The reply must contain exactly the lines below from the one with "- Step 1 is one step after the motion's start" down to the one with "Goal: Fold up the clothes", both included, and nothing more; please omit the pictures.

┌─ DATA SHOWN

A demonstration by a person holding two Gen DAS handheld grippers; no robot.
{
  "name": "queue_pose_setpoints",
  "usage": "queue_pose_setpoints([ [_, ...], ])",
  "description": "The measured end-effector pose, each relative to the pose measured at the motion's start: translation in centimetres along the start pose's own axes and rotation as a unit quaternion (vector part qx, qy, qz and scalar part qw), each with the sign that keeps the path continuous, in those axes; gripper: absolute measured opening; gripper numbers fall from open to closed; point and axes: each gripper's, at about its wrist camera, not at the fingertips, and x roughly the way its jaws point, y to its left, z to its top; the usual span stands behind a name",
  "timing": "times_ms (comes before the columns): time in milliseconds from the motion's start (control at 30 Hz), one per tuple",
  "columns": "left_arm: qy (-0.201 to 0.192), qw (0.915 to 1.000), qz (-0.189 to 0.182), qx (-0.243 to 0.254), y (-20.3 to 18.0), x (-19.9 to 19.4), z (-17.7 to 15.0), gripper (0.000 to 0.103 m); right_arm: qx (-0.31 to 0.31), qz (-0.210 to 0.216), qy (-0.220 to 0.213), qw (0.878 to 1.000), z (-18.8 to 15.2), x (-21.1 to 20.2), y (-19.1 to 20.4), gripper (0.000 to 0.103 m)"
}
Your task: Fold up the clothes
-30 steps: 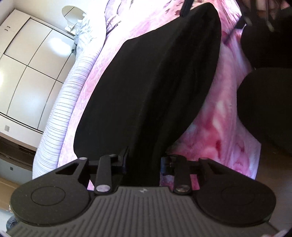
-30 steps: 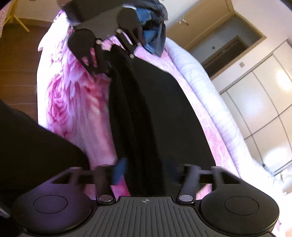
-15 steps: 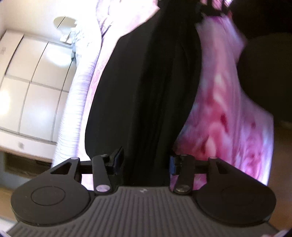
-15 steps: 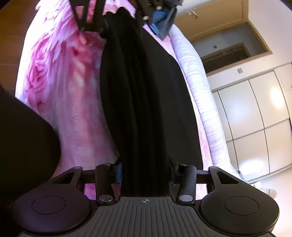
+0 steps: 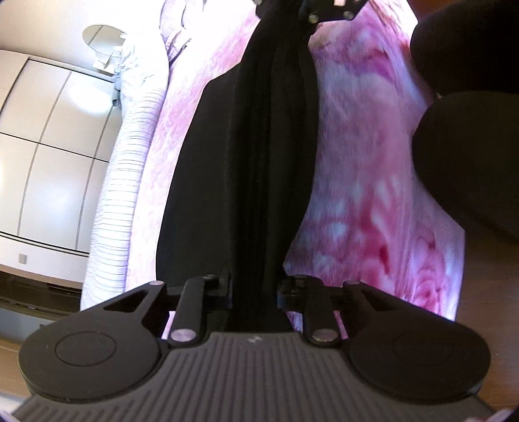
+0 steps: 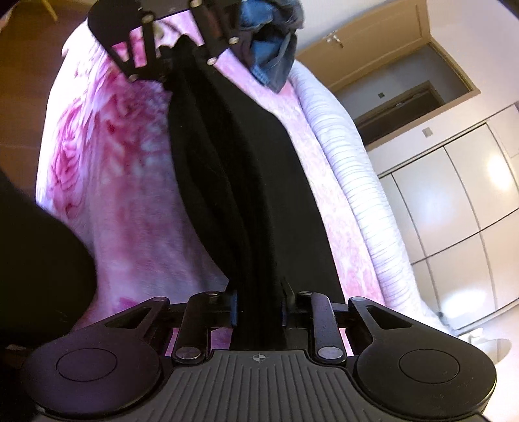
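Observation:
A black garment (image 5: 246, 168) is stretched taut between my two grippers above a pink floral bedspread (image 5: 363, 181). My left gripper (image 5: 254, 289) is shut on one end of it, the cloth bunched between the jaws. My right gripper (image 6: 259, 302) is shut on the other end of the garment (image 6: 246, 181). Each gripper shows at the top of the other's view: the right gripper (image 5: 311, 13) and the left gripper (image 6: 175, 61), both holding the cloth. The lower part of the garment hangs down onto the bed.
A blue denim piece (image 6: 269, 52) lies on the bed beyond the left gripper. A white striped quilt (image 6: 350, 168) runs along the bed's far side. White wardrobe doors (image 5: 42, 146) and a doorway (image 6: 399, 100) stand behind. A dark-clothed body (image 5: 470, 155) is close by.
Both grippers pulled apart and lifted, so the garment went from a broad draped sheet to a narrow taut band. The views swung toward the bed's length.

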Motion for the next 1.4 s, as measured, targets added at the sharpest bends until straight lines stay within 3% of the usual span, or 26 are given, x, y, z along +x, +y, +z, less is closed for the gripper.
queue_pose_setpoints([
  [333,0.036,0.9958,-0.08,-0.024,6.7,-1.8,1.4,0.017,0.025,0.126,-0.045,0.991,-0.6,-0.9,-7.4,0.019],
  [600,0.023,0.9889,-0.144,-0.031,16.2,-6.1,6.0,0.017,0.032,0.189,0.022,0.981,3.2,-4.8,-17.8,0.019],
  [733,-0.009,0.9828,-0.182,-0.026,20.3,-8.2,9.1,0.017,0.05,0.211,0.067,0.974,4.4,-8.4,-23.1,0.019],
  [900,-0.073,0.9763,-0.204,0.007,24.1,-8.3,14.5,0.017,0.089,0.212,0.131,0.964,3.2,-13.2,-27.8,0.018],
  [1000,-0.12,0.9719,-0.196,0.053,25.6,-7.1,19.2,0.017,0.12,0.188,0.169,0.96,1.4,-15.4,-29.5,0.018],
  [1133,-0.185,0.959,-0.183,0.113,28.1,-5.2,27.7,0.017,0.163,0.128,0.218,0.954,-3.5,-19.1,-32.7,0.018],
  [1300,-0.243,0.9427,-0.165,0.158,29.3,-1.1,42.2,0.017,0.207,0.048,0.266,0.94,-13.6,-22.9,-37.0,0.018],
  [1400,-0.256,0.9372,-0.162,0.172,28.6,2.9,52.2,0.017,0.215,0.023,0.282,0.935,-22.1,-24.3,-39.6,0.018],
])
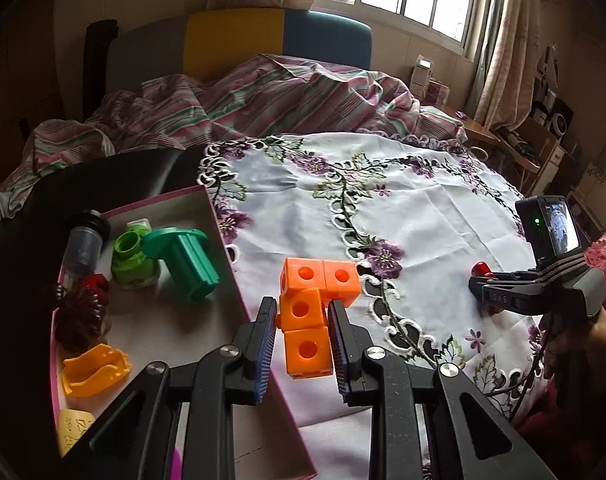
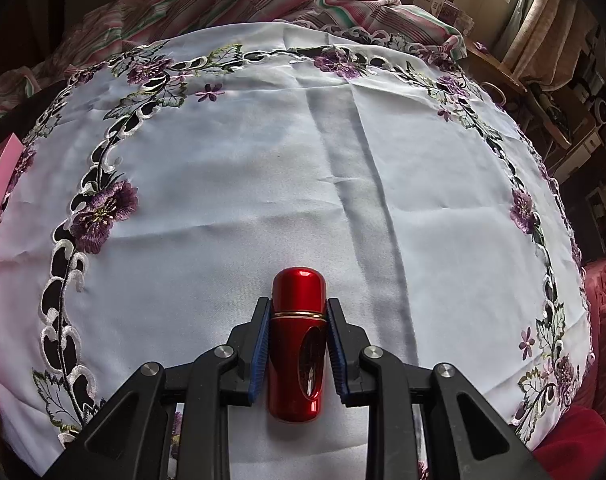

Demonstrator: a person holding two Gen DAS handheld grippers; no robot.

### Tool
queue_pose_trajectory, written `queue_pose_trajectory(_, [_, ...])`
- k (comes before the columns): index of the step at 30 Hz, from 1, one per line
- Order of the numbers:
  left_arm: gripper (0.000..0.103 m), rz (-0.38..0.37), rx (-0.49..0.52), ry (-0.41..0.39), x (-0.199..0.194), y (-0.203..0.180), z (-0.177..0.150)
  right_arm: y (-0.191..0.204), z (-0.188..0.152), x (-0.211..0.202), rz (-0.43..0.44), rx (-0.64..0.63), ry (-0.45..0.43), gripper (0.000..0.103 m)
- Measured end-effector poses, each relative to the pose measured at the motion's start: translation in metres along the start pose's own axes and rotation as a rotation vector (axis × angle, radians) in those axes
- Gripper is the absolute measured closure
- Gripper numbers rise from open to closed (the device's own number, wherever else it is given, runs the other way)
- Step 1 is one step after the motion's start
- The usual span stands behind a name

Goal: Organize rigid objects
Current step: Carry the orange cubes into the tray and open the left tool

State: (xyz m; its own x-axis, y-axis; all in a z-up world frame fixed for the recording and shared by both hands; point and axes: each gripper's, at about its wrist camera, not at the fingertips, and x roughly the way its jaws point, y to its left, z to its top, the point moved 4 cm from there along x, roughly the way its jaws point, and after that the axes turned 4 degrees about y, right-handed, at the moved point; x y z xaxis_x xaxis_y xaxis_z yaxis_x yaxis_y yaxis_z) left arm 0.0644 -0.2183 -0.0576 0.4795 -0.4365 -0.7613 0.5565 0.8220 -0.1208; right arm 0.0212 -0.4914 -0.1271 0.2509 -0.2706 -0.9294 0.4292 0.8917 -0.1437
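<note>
My left gripper [image 1: 303, 314] is shut on an orange piece of linked cubes [image 1: 309, 312], held above the right edge of a pink-rimmed box [image 1: 223, 240]. In the box lie a teal spool [image 1: 185, 262], a green bottle [image 1: 133, 258], a grey tube [image 1: 85, 244], a dark red ridged piece [image 1: 83, 312], an orange clip [image 1: 95, 374] and a pale yellow die [image 1: 73, 426]. My right gripper [image 2: 298, 308] is shut on a red metal bottle [image 2: 298, 344] over the white embroidered cloth [image 2: 263, 184]. The left wrist view shows that right gripper [image 1: 479, 284] at the right.
The round table wears a white cloth [image 1: 423, 220] with purple flower embroidery. Behind it lies a striped blanket [image 1: 243, 100] on a bed. A shelf with clutter [image 1: 543, 136] stands at the far right. A person's hand [image 1: 575, 344] holds the right gripper.
</note>
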Motion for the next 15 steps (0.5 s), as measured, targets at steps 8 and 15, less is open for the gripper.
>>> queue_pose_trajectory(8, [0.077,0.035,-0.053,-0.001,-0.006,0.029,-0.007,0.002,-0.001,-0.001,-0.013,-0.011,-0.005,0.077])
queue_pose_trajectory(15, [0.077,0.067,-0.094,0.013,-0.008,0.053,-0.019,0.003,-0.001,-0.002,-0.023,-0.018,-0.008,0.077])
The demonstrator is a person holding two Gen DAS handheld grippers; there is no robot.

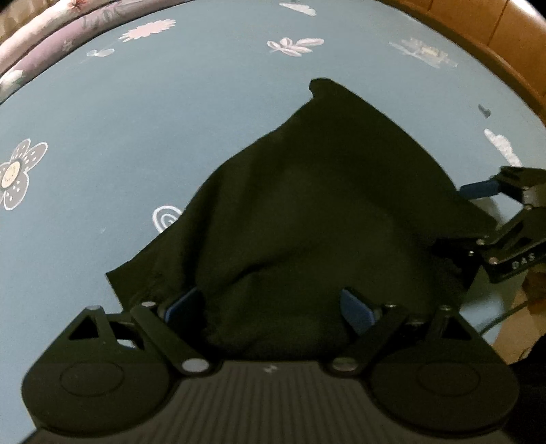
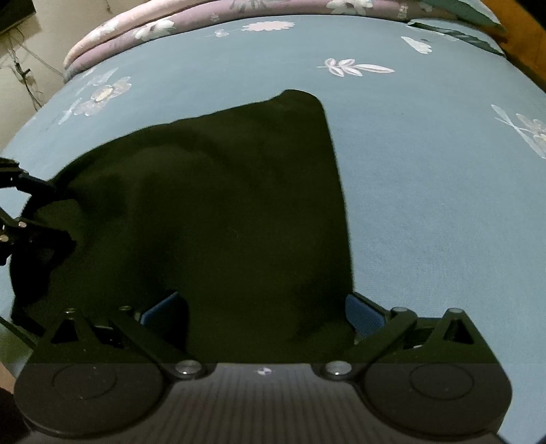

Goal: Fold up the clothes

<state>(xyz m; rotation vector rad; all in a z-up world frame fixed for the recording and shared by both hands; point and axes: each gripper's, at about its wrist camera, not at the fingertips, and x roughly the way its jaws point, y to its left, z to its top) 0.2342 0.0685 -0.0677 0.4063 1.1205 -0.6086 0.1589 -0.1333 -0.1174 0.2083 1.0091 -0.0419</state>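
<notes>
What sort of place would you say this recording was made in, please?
Most likely a bedroom: the black garment lies on a bed under a blue flowered sheet, with a folded floral quilt at its far end and a wooden frame alongside.

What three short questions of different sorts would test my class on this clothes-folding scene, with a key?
1. What colour is the garment?
2. True or false: the garment lies on a bare wooden table.
3. What fills the space between the fingers of the left gripper and of the right gripper? A nothing; B the garment's cloth; C a pillow.
Key: 1 black; 2 false, it lies on a blue flowered sheet; 3 B.
</notes>
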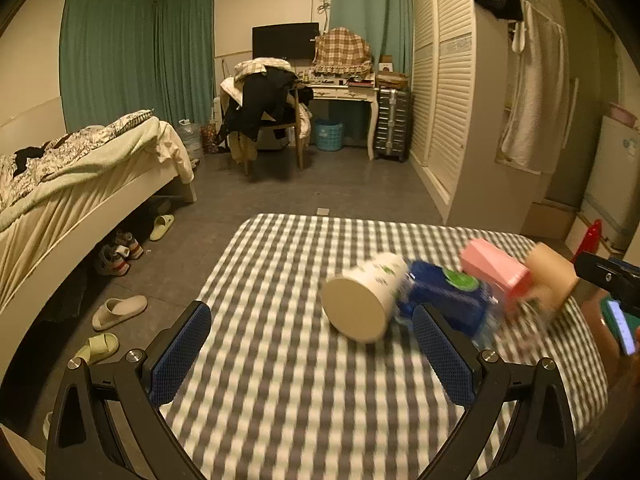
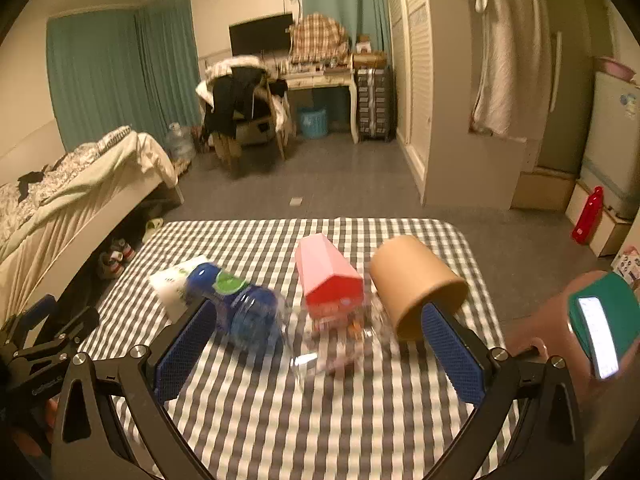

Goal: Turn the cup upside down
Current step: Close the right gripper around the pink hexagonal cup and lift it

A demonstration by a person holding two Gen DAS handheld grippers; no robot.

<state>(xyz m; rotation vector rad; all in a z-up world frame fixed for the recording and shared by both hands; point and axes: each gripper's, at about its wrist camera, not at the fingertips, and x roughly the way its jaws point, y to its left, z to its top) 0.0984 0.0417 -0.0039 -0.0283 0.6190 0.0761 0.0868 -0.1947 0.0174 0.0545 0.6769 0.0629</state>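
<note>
Four cups lay on their sides in a row across the checked tabletop [image 1: 280, 392], all of them somewhat blurred. In the left wrist view the white cup [image 1: 362, 298] sat just right of frame centre, its flat base turned toward the camera, and right behind it lay the blue cup [image 1: 444, 292] with a green patch on its side; the two appeared to touch. Further right came the pink cup [image 1: 496, 270] and then the brown cup [image 1: 550, 274] near the right edge of the frame.

The left gripper [image 1: 312, 354] was released, its blue-padded fingers [image 1: 182, 354] spread wide in the lower part of the frame and holding nothing (the white cup lay beyond and between them, clear of both pads).

In the right wrist view the right gripper [image 2: 320, 350] was likewise spread apart and empty. Its right pad overlapped the brown cup [image 2: 416, 284] in the picture, though contact could not be judged. The pink cup [image 2: 326, 280] lay at mid-frame, the blue cup [image 2: 240, 304] to its left, and the white cup [image 2: 176, 284] beyond that.
</note>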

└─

**RESPONSE TO THIS TASK:**
- Step 1 is one step after the motion's start
- The usual span stands behind a name

Goal: Organize rigid objects
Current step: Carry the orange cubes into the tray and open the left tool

State: (xyz m; its own x-axis, y-axis; all in a z-up world frame fixed for the recording and shared by both hands; point and axes: each gripper's, at about its wrist camera, not at the fingertips, and x roughly the way its jaws point, y to its left, z to its top, the point moved 4 cm from there along x, roughly the way its jaws point, and after that the axes turned 4 degrees about y, right-handed, at the moved point; x y z xaxis_x xaxis_y xaxis_z yaxis_x yaxis_y yaxis_z) left arm 0.0644 -0.2183 -0.0576 0.4795 -0.4365 -0.7613 0.5565 0.8220 -0.1208; right arm 0.0212 -0.4914 -0.1271 0.2509 -0.2706 -0.9294 0.4292 0.8917 -0.1437
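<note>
My left gripper [image 1: 303, 314] is shut on an orange piece of linked cubes [image 1: 309, 312], held above the right edge of a pink-rimmed box [image 1: 223, 240]. In the box lie a teal spool [image 1: 185, 262], a green bottle [image 1: 133, 258], a grey tube [image 1: 85, 244], a dark red ridged piece [image 1: 83, 312], an orange clip [image 1: 95, 374] and a pale yellow die [image 1: 73, 426]. My right gripper [image 2: 298, 308] is shut on a red metal bottle [image 2: 298, 344] over the white embroidered cloth [image 2: 263, 184]. The left wrist view shows that right gripper [image 1: 479, 284] at the right.
The round table wears a white cloth [image 1: 423, 220] with purple flower embroidery. Behind it lies a striped blanket [image 1: 243, 100] on a bed. A shelf with clutter [image 1: 543, 136] stands at the far right. A person's hand [image 1: 575, 344] holds the right gripper.
</note>
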Motion for the next 15 steps (0.5 s), as measured, targets at steps 8 and 15, less is open for the gripper.
>>> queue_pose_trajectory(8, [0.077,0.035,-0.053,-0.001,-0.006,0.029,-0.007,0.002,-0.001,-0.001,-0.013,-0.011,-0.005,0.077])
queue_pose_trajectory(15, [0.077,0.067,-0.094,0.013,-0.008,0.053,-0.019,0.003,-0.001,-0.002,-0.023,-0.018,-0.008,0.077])
The demonstrator is a person holding two Gen DAS handheld grippers; there is no robot.


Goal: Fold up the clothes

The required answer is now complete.